Clerestory

Relaxed Beliefs under Psychedelics

October 05, 2019

Robin Carhart-Harris, whom you might know from Michael Pollan’s book, may have done it again.

In 2014 he wrote the insanely insightful Entropic Brain paper, which everyone, regardless of interest in psychedelics/neuroscience, should read. It’s that good.

Now he’s written the rather less beautifully titled REBUS paper (“Relaxed Beliefs under Psychedelics”), and so far it does not disappoint. Here’s a sample section that I’m still thinking about (BMR = Bayesian Model Reduction, BMS = Selection):

BMR is a particularly intriguing form of BMS that is likely to play a central role in brain development, e.g., in the form of synaptic pruning (Piochon et al., 2016) and formation of small-world architectures (Avena-Koenigsberger et al., 2014). In brief, BMR is the hypothesized mechanism via which high-level models are stripped of their redundancy so that simpler, more refined solutions may be revealed. Again, we see the theme of complexity minimization and compression in play. In this setting, one can refine high-level models or narratives to make them simpler by removing redundant parameters, thereby revealing the underlying core structures and manifolds. Crucially, this mechanism can proceed without the need for new data (fact-free learning) and is thought by some to be the purpose of sleep and accompanying synaptic homoeostasis (Hobson et al., 2014).
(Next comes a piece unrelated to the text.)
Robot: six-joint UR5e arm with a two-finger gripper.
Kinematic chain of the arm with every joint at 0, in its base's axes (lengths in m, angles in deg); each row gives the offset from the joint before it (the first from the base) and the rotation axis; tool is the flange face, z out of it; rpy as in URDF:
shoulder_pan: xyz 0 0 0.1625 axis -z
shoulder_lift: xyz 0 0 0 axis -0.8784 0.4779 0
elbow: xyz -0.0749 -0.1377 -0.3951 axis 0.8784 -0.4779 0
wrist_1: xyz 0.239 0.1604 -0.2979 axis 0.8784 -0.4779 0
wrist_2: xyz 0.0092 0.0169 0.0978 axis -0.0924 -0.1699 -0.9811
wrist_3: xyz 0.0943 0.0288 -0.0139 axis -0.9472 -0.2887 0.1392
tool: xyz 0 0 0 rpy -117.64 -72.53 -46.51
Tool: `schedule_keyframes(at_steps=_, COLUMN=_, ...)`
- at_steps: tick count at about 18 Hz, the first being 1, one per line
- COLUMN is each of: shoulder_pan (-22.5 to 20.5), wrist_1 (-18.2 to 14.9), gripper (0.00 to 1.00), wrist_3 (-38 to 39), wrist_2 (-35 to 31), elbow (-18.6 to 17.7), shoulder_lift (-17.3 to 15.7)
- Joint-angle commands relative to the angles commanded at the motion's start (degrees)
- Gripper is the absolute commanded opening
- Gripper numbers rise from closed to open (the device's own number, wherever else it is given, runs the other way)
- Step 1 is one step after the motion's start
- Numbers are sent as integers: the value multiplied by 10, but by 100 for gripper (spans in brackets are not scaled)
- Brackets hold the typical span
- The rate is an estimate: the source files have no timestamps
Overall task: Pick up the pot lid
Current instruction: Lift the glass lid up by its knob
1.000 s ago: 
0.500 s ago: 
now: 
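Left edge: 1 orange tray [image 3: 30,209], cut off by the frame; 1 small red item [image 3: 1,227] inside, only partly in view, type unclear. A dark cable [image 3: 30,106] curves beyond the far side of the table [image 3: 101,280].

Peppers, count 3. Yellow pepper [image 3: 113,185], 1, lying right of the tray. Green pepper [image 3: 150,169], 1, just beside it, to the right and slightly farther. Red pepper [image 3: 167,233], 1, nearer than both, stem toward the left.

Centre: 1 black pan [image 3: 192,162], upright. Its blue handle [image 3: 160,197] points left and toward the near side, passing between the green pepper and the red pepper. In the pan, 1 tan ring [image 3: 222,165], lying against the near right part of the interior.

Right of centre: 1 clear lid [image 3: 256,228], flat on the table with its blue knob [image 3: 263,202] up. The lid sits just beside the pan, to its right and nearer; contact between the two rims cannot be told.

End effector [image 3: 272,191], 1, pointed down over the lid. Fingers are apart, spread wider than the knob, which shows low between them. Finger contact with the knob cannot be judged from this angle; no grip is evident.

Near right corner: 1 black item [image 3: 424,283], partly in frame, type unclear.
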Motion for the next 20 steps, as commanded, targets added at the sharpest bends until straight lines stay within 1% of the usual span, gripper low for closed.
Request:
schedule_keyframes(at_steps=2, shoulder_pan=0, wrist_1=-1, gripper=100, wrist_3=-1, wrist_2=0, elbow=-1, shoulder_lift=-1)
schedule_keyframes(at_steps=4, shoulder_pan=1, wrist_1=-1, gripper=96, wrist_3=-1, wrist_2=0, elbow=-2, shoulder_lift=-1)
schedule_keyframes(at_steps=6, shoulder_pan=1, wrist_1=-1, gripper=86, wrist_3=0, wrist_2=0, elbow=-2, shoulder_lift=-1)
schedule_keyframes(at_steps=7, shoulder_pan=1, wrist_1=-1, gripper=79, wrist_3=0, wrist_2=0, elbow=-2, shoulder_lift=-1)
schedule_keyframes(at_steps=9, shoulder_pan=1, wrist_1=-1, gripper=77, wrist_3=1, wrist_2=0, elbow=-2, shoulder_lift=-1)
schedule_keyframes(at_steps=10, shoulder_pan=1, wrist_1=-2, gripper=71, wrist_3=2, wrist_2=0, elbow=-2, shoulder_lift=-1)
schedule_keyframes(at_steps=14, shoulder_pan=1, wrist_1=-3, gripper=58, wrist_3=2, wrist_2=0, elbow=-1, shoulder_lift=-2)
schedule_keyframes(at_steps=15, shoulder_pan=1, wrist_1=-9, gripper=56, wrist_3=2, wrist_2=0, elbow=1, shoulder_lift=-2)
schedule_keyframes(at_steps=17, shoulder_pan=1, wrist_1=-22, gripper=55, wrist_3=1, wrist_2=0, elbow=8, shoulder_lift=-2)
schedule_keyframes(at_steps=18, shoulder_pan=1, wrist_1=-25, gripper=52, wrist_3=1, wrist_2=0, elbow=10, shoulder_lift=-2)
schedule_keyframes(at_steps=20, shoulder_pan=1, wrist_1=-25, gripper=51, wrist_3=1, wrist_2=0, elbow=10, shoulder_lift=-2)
In other words he’s arguing that moments of insight come not from new facts, but from the stripping away of detail, to reveal underlying structures. This relates to my interest in induction. I suspect that induction requires a period of exploratory gathering of data, followed by a period of outwardly inactive “stewing” — after which a pattern emerges. Critically, these patterns are recognised by the subconscious, not the conscious, mind, which is why the insights seem to come out of nowhere. And these insights have less information, not more, than the stimuli that provoked them.

I also wonder if a similar process isn’t going on with mastery. Learning seems to involve a process of apprehending that there is something out there to be learned, followed by increasing attention to that object, then eventually a decreasing amount of attention to the object once it is known, with a concomitant loss of detail. These stages each seem quite separate to me. Carhart-Harris divides the first two stages in terms of “explorative search” (which dominates in childhood) and “exploitative search” (preponderant in adulthood, both facts probably relating to the formation of the default-mode-network).

I still need to think about the explorative stage in light of Agnes Callard’s points about aspiration.

Anyway, during learning, an object increasingly dominates consciousness, but eventually the level of detail falls away. Once it is mastered, it becomes “part of the landscape,” which can also mean that it’s harder to articulate. (Think of asking pro athletes precisely how they did something, or the speed with which you recognise a familiar word in your native language.)

Perhaps there is a neurological basis for this: during learning, you’re forming new synapses. But mastery is a stripped back, compressed (therefore more efficient and less entropic) version, having lost most of the detail gleaned along the way. Autopilot; part of the landscape. I also wonder if this isn’t how memories simplify.

Perhaps the types of platitudes he discusses under psychedelics (“Love is everything”) also relate to near death experiences (like when Andrei falls and can think of nothing but “that lofty infinite sky” in War and Peace). And perhaps this loss of detail could also explain the platitudinous ring of some interviews with consummate experts in various non-speech-related fields.

I have a lot more thoughts on this paper, which I’ll probably need to re-read a few times. If you’re in London, we’re discussing it on Monday in Angel.